Keywords: Cell Death, Mitochondria, Neurodegeneration, Respiratory Chain, Yeast


TDP-432 is an RNA-binding protein with pleiotropic functions, including pre-mRNA splicing, mRNA processing, and transport (1). Notably, TDP-43 is the major component of ubiquitin-positive inclusions in diseased brains in a subtype of frontotemporal lobar degeneration (FTLD-U) as well as in many cases of amyotrophic lateral sclerosis (ALS) (1). FTLD is the second most frequent form of presenile dementia after Alzheimer disease, whereas ALS constitutes the most common motor neuron disease (1). In patients suffering from both familial and sporadic ALS, mutations in the TDP-43-encoding TARDBP have been identified, supporting the notion that either the onset of toxicity due to TDP-43 aggregation or the loss of TDP-43 function triggers the neurological disorder (1, 2).

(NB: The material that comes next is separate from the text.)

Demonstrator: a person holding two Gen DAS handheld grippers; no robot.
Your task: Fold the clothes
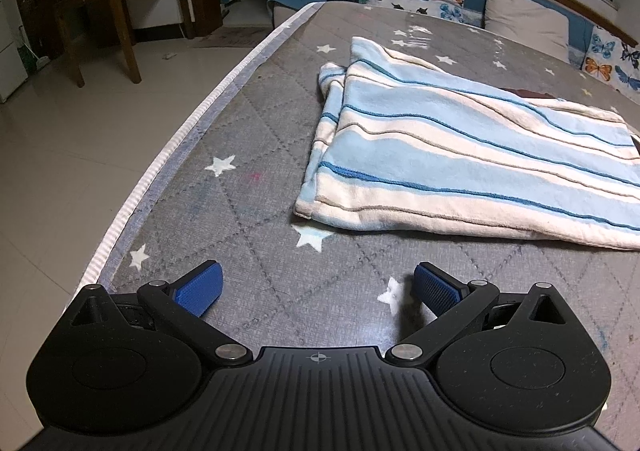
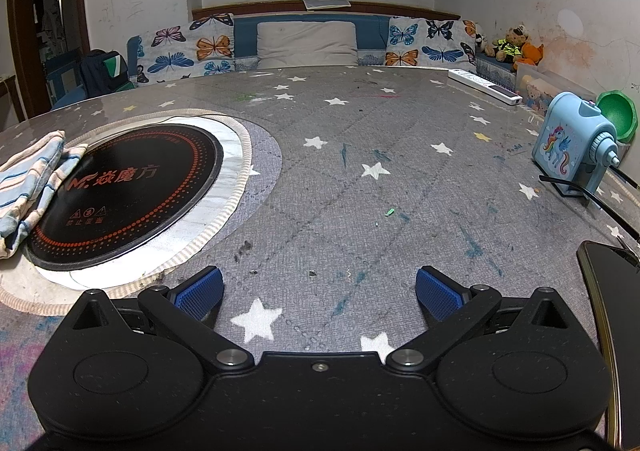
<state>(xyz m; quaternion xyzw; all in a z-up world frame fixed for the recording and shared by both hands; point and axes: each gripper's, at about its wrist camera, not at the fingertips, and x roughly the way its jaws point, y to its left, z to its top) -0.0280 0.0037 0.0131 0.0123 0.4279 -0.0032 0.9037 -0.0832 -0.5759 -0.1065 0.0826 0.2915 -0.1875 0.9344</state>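
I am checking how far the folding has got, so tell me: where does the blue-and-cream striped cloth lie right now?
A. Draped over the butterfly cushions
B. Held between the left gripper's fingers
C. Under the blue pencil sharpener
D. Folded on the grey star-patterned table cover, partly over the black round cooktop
D: the blue-and-cream striped cloth lies folded on the grey star-patterned table cover, its edge overlapping the black round cooktop, while both grippers are open and hold nothing.

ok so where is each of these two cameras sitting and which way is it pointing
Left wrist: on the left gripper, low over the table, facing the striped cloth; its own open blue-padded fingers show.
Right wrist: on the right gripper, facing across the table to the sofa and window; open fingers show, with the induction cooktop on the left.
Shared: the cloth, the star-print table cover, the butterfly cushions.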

Diverse animal and cellular models, including mouse, rat, Drosophila, Caenorhabditis elegans, and mammalian cell culture, have been developed to dissect the molecular mechanisms governing TDP-43 proteinopathies (311). Transgenic animal models expressing wild-type or ALS-associated variants of TDP-43 display pathological, ubiquitinated protein aggregates in motor neurons with subsequent neuronal cell loss and progressive neurodegenerative phenotypes (6, 8, 9, 11, 12). Accordingly, expression of wild-type and disease-associated TDP-43 variants in mammalian cell cultures results in the formation of ubiquitin-positive cellular inclusions correlated with increased incidences of cell death (10). However, the molecular pathways of TDP-43-triggered neuronal cell loss remain to be identified.

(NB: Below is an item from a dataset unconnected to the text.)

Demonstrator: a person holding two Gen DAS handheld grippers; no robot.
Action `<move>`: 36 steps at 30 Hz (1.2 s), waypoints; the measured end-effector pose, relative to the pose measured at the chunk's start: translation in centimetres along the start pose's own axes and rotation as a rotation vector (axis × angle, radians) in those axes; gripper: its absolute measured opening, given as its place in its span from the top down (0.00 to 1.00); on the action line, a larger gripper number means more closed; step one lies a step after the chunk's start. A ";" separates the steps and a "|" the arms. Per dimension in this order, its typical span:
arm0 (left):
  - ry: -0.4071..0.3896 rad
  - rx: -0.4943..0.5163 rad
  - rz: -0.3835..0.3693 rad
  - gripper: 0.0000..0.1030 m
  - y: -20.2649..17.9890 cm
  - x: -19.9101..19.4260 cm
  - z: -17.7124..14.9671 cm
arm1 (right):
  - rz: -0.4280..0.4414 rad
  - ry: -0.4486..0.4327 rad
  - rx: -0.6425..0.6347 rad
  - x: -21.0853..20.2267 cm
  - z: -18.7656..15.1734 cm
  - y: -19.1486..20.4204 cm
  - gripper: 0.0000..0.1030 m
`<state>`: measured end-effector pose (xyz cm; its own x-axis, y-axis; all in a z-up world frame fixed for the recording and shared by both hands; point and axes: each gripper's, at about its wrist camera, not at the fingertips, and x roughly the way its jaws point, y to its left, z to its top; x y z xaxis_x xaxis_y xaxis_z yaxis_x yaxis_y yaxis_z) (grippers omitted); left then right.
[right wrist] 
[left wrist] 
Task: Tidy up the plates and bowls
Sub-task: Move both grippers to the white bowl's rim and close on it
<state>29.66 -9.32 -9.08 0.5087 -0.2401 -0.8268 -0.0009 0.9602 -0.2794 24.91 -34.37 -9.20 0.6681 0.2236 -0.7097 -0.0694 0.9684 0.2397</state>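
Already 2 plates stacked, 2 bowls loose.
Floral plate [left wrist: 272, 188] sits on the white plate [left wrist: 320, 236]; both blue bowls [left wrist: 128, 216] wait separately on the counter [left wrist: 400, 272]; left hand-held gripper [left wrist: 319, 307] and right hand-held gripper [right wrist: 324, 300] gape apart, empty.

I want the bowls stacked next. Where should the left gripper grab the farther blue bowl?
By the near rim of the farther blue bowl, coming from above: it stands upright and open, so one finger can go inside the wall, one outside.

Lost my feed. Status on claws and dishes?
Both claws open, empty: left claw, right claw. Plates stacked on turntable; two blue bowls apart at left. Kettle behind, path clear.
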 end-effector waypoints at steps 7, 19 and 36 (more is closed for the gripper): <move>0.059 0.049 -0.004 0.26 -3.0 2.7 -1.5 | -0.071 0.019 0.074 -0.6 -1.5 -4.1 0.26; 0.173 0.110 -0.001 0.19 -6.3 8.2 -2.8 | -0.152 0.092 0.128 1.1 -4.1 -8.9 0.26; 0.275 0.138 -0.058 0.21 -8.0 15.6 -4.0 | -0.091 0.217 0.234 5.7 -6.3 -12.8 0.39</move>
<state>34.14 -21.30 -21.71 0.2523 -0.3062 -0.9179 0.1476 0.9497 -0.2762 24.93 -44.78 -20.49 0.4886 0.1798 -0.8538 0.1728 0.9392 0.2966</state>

Although the yeast Saccharomyces cerevisiae genome encodes no apparent ortholog of TDP-43 (13), heterologous expression of human TDP-43 results in phenotypes noticeably resembling TDP-43 pathology in higher model organisms and in diseased humans (1315), including (i) the translocation of TDP-43 from the nucleus to the cytoplasm followed by the formation of cytoplasmic TDP-43 foci; (ii) the accumulation of TDP-43-specific inclusions, which are accelerated upon expression of disease-associated TDP-43 variants; (iii) the identification of the C terminus of TDP-43 to be essential for TDP-43 aggregation; (iv) the correlation of TDP-43 pathology with growth inhibition in yeast; and finally (v) the occurrence of plasma membrane permeabilization, which is highly suggestive of TDP-43-triggered cell death.

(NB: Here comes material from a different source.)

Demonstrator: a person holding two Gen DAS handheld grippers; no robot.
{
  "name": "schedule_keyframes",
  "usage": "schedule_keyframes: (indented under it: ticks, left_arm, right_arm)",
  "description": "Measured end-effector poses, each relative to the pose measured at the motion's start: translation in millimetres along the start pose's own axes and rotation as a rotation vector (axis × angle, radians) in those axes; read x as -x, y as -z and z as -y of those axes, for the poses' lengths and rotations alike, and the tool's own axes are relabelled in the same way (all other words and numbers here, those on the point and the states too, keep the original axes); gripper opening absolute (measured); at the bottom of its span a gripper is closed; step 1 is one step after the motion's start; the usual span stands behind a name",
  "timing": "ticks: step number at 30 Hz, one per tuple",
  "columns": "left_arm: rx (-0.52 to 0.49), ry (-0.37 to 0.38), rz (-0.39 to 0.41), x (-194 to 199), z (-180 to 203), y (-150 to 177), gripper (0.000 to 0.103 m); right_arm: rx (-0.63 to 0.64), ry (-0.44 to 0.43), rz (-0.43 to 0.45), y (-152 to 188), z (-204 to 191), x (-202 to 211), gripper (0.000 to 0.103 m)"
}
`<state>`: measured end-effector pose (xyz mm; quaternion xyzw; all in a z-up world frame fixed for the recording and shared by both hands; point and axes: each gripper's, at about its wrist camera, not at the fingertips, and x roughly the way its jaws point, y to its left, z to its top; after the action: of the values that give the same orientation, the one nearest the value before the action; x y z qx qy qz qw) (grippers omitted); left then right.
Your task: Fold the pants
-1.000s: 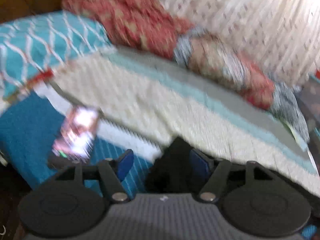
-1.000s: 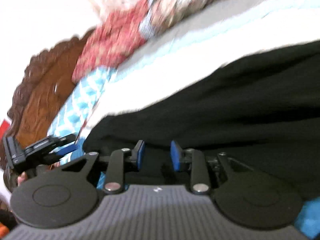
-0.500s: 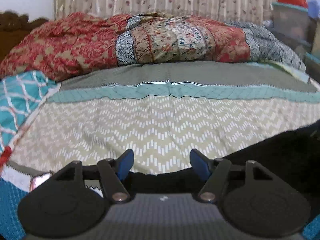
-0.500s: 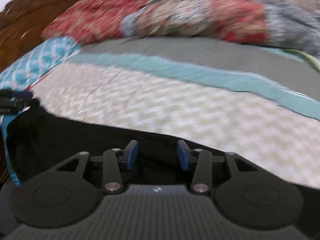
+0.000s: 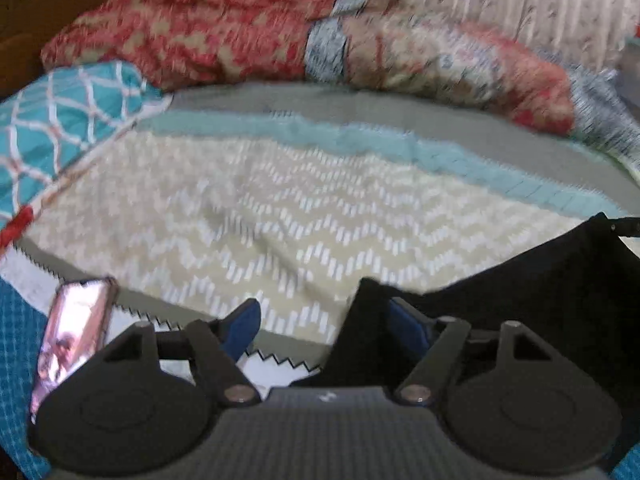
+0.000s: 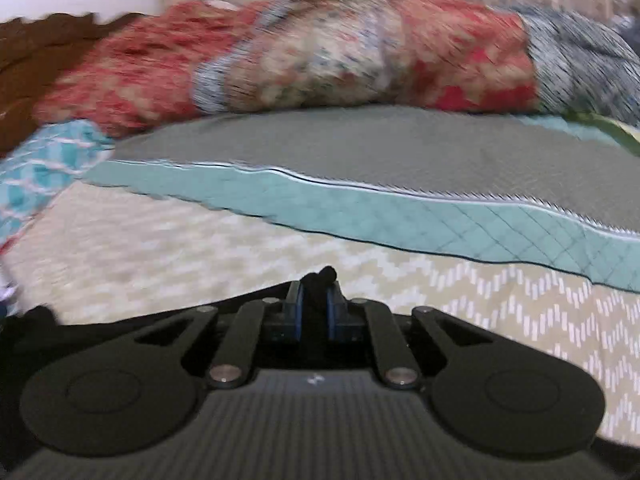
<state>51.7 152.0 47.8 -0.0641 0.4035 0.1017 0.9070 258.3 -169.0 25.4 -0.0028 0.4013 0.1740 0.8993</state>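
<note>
The black pants (image 5: 552, 296) lie on the bed's patterned cover, at the lower right of the left wrist view. My left gripper (image 5: 324, 326) is open, its blue pads wide apart; a corner of the pants rises by its right pad (image 5: 404, 324), not clamped. In the right wrist view my right gripper (image 6: 314, 308) is shut on a pinch of black pants fabric (image 6: 318, 280) that sticks up between its blue pads. More black cloth (image 6: 100, 322) trails to the lower left under it.
The bed cover (image 5: 280, 216) has a beige zigzag band, a teal band and a grey band. A rumpled red patterned quilt (image 6: 320, 52) lies along the far side. A teal pillow (image 5: 60, 120) sits at the left. A phone (image 5: 72, 336) lies near the bed's front left edge.
My right gripper closed from open onto the pants fabric. My left gripper stayed open and swung left, so the phone came back into view.
</note>
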Motion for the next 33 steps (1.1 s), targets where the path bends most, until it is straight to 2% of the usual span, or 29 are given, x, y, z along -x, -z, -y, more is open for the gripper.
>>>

Yeast is a powerful, genetically tractable model organism for studying cell death (1618). Morphological markers of apoptosis and necrosis have been discovered in yeast (1921), and the molecular mechanisms of cellular demise resemble those from higher organisms. The yeast genome encodes conserved regulators of cell death, including proteases like the yeast caspase 1 (Yca1p), the serine proteases Nma111p and Kex1p, the calpain-like cysteine protease Cpl1p, and the vacuolar aspartyl protease Pep4p (2227), as well as mitochondrial proteins like apoptosis-inducing factor (Aif1p); Ndi1p, the yeast homolog of the AIF-homologous mitochondrion-associated inducer of death; and endonuclease G (Nuc1p) (23, 2830). Consequently, yeast undergoes distinct cell death pathways, including cell death protease-dependent and -independent pathways (17), or distinct modes of death involving the mitochondrion (16). These pathways are mechanistically similar to those observed in neurodegenerative disorders, including critical contributions of oxidative stress, mitochondria, and aging (16, 31, 32). The high degree of conservation of lethal signals and processes throughout evolution from yeast to humans has prompted the use of yeast for studies of neurotoxic cell death (3336).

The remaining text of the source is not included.